Oceans absorbing 60% more heat than thought, say scientists
A study claims that for each of the past 25 years, oceans absorbed heat energy equivalent to 150 times the amount of electricity produced annually
Paris — The world’s oceans have absorbed 60% more heat than previously thought over the past quarter of a century, scientists said on Thursday, leaving the Earth more sensitive still to the effects of climate change.
Oceans cover more than two thirds of the planet’s surface and play a vital role in sustaining life.
According to their most recent assessment this month, scientists from the Inter-governmental Panel on Climate Change (IPCC) say the world’s oceans have absorbed 90% of the temperature rise caused by man-made carbon emissions. But new research published in the journal Nature used a novel method of measuring ocean temperature.
It found that for each of the past 25 years, oceans absorbed heat energy equivalent to 150 times the amount of electricity mankind produces annually. This is 60% higher than indicated in previous studies.

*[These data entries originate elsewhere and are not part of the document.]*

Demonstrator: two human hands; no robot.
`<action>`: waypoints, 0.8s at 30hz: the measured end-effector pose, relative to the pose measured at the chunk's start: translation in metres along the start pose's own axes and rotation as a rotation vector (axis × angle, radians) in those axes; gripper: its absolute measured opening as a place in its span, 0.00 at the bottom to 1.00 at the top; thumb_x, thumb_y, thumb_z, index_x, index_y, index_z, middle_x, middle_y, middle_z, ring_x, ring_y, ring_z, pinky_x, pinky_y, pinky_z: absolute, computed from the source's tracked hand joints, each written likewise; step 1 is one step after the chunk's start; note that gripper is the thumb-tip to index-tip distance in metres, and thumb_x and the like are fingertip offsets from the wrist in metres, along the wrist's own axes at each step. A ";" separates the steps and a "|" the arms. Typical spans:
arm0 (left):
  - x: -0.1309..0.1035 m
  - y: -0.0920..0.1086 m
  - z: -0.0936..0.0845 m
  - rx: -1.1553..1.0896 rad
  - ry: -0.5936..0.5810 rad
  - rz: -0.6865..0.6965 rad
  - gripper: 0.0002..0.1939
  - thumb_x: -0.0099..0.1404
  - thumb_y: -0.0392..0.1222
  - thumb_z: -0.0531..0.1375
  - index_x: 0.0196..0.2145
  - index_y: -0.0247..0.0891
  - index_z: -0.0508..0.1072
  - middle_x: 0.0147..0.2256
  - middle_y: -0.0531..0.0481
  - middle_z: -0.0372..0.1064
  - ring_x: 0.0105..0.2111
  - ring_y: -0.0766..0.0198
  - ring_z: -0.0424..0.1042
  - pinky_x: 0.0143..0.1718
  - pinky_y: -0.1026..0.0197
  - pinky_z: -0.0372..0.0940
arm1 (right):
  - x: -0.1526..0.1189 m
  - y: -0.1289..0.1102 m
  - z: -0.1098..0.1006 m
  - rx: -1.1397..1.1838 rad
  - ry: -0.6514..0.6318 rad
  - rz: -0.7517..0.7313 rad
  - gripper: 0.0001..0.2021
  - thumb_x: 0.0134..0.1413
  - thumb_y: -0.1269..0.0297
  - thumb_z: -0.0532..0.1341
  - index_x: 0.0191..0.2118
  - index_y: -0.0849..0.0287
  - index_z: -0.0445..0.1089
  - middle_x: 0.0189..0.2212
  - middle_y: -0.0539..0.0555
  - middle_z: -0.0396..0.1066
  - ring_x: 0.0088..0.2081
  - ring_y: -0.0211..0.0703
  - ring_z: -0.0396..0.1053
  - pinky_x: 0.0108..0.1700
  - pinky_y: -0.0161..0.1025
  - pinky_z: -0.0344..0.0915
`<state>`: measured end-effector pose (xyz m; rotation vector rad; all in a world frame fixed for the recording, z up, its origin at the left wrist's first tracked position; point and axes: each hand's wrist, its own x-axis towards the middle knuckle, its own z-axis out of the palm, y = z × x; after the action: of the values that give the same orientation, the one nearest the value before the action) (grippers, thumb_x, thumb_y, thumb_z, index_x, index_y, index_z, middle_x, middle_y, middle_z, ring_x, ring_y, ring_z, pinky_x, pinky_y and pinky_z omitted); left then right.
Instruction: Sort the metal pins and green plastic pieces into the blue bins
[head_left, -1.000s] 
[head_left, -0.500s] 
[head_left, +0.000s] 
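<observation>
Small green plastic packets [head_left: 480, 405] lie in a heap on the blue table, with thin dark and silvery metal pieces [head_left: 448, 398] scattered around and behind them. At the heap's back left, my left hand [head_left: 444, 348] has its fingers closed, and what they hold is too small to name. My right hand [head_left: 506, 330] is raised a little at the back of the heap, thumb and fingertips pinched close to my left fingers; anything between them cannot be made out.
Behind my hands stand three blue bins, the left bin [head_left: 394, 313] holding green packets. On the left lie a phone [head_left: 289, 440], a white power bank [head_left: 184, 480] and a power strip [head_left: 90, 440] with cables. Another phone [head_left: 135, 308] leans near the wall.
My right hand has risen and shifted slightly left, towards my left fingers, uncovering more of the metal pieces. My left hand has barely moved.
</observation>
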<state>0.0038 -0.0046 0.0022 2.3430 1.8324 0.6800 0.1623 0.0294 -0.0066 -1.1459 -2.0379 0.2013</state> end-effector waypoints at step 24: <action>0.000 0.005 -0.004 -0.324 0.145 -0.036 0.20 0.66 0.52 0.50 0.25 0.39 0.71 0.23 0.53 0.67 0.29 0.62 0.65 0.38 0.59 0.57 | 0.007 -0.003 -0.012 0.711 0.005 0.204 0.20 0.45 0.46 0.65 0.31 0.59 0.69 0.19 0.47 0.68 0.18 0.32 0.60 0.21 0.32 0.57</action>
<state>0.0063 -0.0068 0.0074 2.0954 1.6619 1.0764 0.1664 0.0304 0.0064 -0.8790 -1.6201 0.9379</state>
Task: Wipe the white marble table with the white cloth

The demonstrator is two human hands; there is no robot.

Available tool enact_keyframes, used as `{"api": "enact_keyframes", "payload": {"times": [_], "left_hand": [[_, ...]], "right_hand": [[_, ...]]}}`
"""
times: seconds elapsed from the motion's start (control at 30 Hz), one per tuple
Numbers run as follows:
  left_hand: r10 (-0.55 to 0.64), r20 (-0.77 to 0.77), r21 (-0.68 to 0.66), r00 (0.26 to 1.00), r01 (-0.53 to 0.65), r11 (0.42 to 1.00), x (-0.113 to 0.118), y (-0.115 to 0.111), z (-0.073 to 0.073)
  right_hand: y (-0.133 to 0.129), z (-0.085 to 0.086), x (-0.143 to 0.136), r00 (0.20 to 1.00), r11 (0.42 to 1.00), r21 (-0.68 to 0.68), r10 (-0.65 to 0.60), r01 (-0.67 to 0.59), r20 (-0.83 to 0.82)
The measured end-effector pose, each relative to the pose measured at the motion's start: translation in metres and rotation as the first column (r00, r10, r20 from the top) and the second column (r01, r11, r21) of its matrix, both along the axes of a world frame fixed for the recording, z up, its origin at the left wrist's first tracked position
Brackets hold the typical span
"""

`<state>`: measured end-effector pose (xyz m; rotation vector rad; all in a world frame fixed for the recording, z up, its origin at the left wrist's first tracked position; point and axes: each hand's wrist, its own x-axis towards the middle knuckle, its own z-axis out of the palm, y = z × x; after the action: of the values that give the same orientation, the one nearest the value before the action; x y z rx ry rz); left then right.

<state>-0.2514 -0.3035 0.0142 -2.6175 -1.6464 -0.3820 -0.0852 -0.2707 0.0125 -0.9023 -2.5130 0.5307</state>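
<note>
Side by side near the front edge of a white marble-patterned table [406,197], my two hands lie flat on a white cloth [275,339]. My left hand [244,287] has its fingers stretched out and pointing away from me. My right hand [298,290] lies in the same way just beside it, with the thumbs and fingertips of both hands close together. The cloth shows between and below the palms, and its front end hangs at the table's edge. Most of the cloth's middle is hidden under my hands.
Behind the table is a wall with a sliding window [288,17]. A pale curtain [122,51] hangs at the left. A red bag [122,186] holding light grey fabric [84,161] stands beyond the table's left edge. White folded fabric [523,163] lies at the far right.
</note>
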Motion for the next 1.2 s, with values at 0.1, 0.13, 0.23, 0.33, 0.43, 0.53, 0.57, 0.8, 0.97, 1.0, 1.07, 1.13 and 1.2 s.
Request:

Whereas those earlier studies relied on tallying the excess heat produced by known man-made greenhouse gas emissions, a team of US-based scientists focused on two gases found naturally in the atmosphere: oxygen and carbon dioxide.
Both gases are soluble in water, but the rate at which water absorbs them decreases as it warms.
By measuring atmospheric oxygen and carbon dioxide for each year, scientists were able to more accurately estimate how much heat oceans had absorbed on a global scale.
“Imagine if the ocean was only 10m deep,” said Laure Resplandy, assistant professor of geosciences at Princeton and lead study author. “Our data shows that it would have warmed by 6.5ºC every decade since 1991.”
This compares with an IPCC estimate of a 4°C rise each decade.
Resplandy said the data shows mankind must, once again, revise down its carbon footprint, with emissions needing to fall 25% compared to previous estimates.
“The result significantly increases the confidence we can place in estimates of ocean warming and therefore helps reduce uncertainty,” said Ralph Keeling, a geophysicist at the University of California-San Diego and co-author of the study.
The IPCC warns that drastic measures are needed to limit global warming to 1.5°C by the end of the century, but the world produced a record amount of carbon emissions in 2017.